The twins, the Lambrianou brothers, Ronald Bender and Anthony Barry all pleaded not guilty to murdering McVitie. Charlie Kray, Cornelius Whitehead and Freddie Foreman all pleaded not guilty to being accessories after the fact. Albert Donoghue, however, pleaded guilty.
Probably recalling his time as a Judge-Advocate during war crimes trials in 1945 – and perhaps unwisely – Melford Stevenson ordered that the defendants wear numbered cards around their necks in the dock. The prisoners were furious, with Ronnie Kray exclaiming, ‘This is not a cattle market!’ and they tore off and ripped up the cards. It could be they had a point. An agreement was finally reached by which numbers were placed in front of them, on the outside of the dock. And after that bit of courtroom drama, there was more as Kenneth Jones described to the jury ‘the horrifying, deadly effrontery’ of the murder of Cornell and that of McVitie as, ‘terrified, bathed in sweat, like a caged animal, he tried to escape by throwing himself through a window.’
The barmaid from the Blind Beggar took centre stage at the Old Bailey when, asked if she recognized the man who shot Cornell, she pointed dramatically at the dock and replied, ‘It was Number One over there – Ronald Kray.’
Asked if she could identify the man with him, again there was no hesitation when she pointed to Barrie in the line-up and correctly identified him as being ‘Number Two in the dock’.
Any doubts regarding Ronnie Kray? ‘Oh no, that was him.’
Or Barrie? ‘None whatsoever’.
Asked why she told lies at the inquest, she replied, ‘I was terrified I would get shot like George Cornell if I told the truth. I was scared stiff.’
Reg Kray would say, much later, that following the murder he had ‘had a word’ with the barmaid and had ‘given her a few quid to keep her happy’ – it’s likely this was sheer invention.
The Krays had presented a good front for the jury: smart suits, crisp linen, sober ties – and no shouting at a woman witness. This did not apply when John Dickson gave evidence that he had driven Ronnie Kray and Barrie to the Blind Beggar and that afterwards Ron had told Reg that he had shot Cornell. ‘If what he says is true, why isn’t he here on a murder charge?’ shouted Reg Kray.
Dickson, who had previously served a prison sentence for safebreaking and was currently serving a nine months’ sentence having pleaded guilty to harbouring Mitchell, shouted back, ‘It’s because of you that I’m here!’
Probably the most telling moment in Dickson’s testimony was when he was asked why he had changed his account of what had happened. His reply was both simple and dramatic: ‘Because the murders had to stop’.
Another witness told the court that Reg Kray had told him, ‘Ronnie has just shot Cornell. He’s a funny fellow, Ronnie; he never lets on what he’s going to do.’

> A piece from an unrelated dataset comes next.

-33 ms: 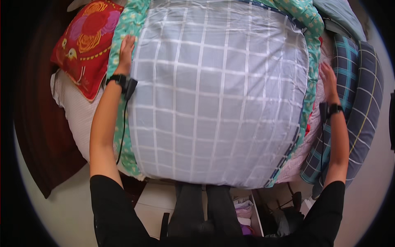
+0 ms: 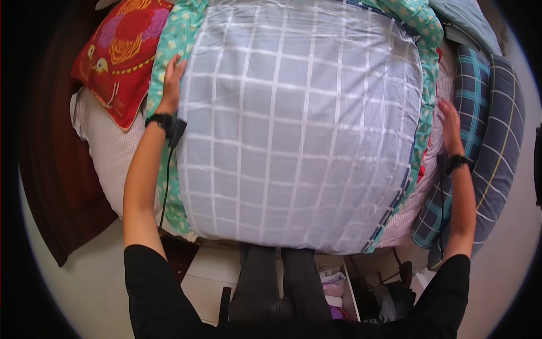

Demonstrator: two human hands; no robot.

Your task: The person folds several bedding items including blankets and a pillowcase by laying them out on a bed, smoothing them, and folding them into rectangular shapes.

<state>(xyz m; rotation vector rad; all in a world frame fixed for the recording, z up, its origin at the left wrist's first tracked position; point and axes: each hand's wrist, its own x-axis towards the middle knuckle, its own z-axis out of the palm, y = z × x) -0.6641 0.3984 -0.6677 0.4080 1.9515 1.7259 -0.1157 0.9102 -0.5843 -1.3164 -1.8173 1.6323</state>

Billy Exley told the court that he was present at a flat in Stoke Newington when
Reg Kray, Barrie and Ron Kray were discussing the murder of Cornell, with Ron saying, ‘I’m glad he’s dead.’

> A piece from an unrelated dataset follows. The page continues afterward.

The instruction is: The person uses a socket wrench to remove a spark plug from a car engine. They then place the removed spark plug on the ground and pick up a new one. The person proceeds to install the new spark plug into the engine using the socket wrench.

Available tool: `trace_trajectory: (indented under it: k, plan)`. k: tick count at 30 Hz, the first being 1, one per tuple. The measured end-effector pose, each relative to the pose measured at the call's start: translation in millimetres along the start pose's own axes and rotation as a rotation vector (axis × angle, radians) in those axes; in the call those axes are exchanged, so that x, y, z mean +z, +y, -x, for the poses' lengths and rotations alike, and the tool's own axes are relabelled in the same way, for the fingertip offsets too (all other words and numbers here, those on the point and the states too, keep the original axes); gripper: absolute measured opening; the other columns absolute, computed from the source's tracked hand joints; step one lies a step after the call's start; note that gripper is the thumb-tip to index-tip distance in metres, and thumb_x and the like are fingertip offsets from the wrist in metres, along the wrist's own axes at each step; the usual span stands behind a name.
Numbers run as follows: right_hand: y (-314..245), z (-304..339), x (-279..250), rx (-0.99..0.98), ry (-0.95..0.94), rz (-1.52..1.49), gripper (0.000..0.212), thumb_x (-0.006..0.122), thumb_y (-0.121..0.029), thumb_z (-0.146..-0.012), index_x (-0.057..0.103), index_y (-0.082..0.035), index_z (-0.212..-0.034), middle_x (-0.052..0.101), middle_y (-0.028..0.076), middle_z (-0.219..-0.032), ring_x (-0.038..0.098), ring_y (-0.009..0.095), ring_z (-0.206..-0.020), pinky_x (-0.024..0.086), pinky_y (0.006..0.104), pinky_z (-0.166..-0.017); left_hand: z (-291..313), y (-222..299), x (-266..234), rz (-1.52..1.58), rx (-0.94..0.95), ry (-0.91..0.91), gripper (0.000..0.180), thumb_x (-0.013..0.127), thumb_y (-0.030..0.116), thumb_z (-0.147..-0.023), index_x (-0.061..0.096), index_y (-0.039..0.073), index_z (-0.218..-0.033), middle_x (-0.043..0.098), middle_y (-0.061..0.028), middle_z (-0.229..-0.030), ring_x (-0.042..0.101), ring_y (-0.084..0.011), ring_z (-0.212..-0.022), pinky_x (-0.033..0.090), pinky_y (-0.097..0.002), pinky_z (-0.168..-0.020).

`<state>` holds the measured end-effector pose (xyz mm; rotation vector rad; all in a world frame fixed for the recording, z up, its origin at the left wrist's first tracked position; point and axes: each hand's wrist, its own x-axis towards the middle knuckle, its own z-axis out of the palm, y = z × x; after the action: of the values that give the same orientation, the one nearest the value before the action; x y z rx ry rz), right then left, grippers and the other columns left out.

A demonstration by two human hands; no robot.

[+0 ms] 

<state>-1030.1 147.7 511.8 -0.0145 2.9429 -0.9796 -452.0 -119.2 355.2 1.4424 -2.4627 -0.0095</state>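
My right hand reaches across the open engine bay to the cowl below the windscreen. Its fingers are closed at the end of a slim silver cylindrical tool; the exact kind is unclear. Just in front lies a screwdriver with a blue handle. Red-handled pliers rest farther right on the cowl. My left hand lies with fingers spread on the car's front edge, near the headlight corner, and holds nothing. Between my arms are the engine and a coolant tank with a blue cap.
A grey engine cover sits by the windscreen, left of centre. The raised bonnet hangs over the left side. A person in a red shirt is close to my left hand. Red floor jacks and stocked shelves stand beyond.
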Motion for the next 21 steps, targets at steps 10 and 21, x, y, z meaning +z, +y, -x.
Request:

Matters between Exley and Ronnie’s counsel, Mr John Faithful Fortescue Platts-Mills MP, QC, became rather heated when Exley asked, ‘Would you like to know why Ronald Kray killed him? Would you like to know why Ronald Kray told me he killed him?’
Platts-Mills replied, ‘I am not willing to make myself a party to further abuse and invention.’

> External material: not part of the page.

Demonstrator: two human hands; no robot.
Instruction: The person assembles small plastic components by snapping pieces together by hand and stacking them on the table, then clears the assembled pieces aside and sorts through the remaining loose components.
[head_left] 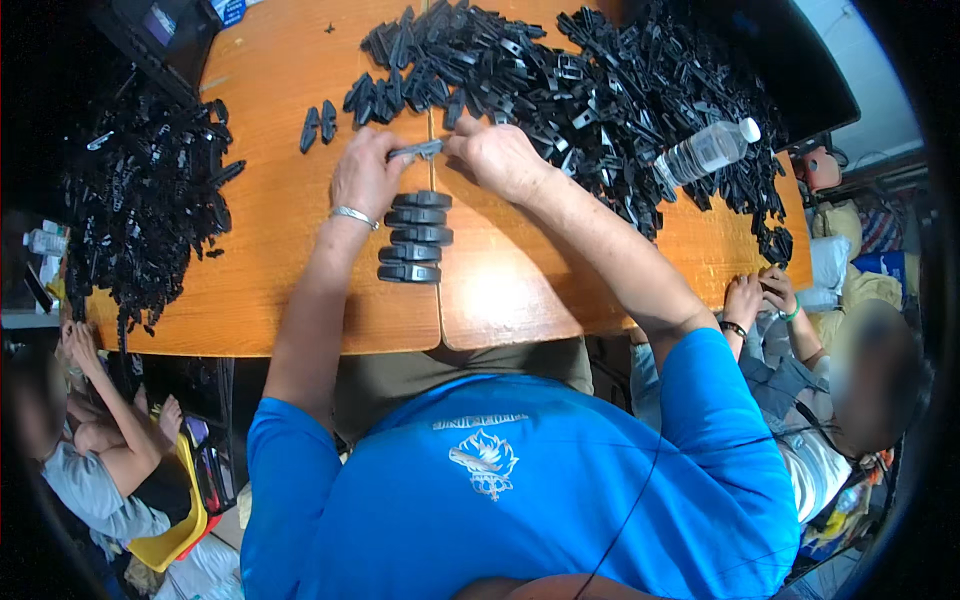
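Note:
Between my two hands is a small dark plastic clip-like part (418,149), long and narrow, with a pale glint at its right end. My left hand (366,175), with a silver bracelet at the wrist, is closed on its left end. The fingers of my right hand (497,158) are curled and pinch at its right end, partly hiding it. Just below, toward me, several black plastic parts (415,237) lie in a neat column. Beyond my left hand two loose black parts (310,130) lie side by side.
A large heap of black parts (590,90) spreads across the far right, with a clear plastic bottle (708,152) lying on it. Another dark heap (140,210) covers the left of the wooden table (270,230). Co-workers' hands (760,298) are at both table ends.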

This resulted in the judge rebuking him: ‘That was a wholly improper thing to say.’
Ronald Hart gave a graphic, eye-witness account of the murder of Jack McVitie; his chilling testimony was interrupted by Reg Kray shouting, ‘If any stabbing was done, it must have been done by you – that’s why you’re telling lies in the case. You’re a bully and a coward.’
But Hart, who had convictions for assault and fraud, was not easily put off; he told the court what had happened after the murder and admitted, under cross-examination being instructed to shoot a man: ‘When Ronald Kray tells you to do something, you do it, because if you don’t, you get shot yourself.’
Looking straight at the dock, Hart exclaimed, ‘Reggie Kray murdered McVitie and Ronald helped him and everyone sitting there with him knows it – and everyone in the East End knows it.’
This provoked a shouting match from the dock, with the judge warning, ‘If this goes on, all the defendants will go back to the cells.’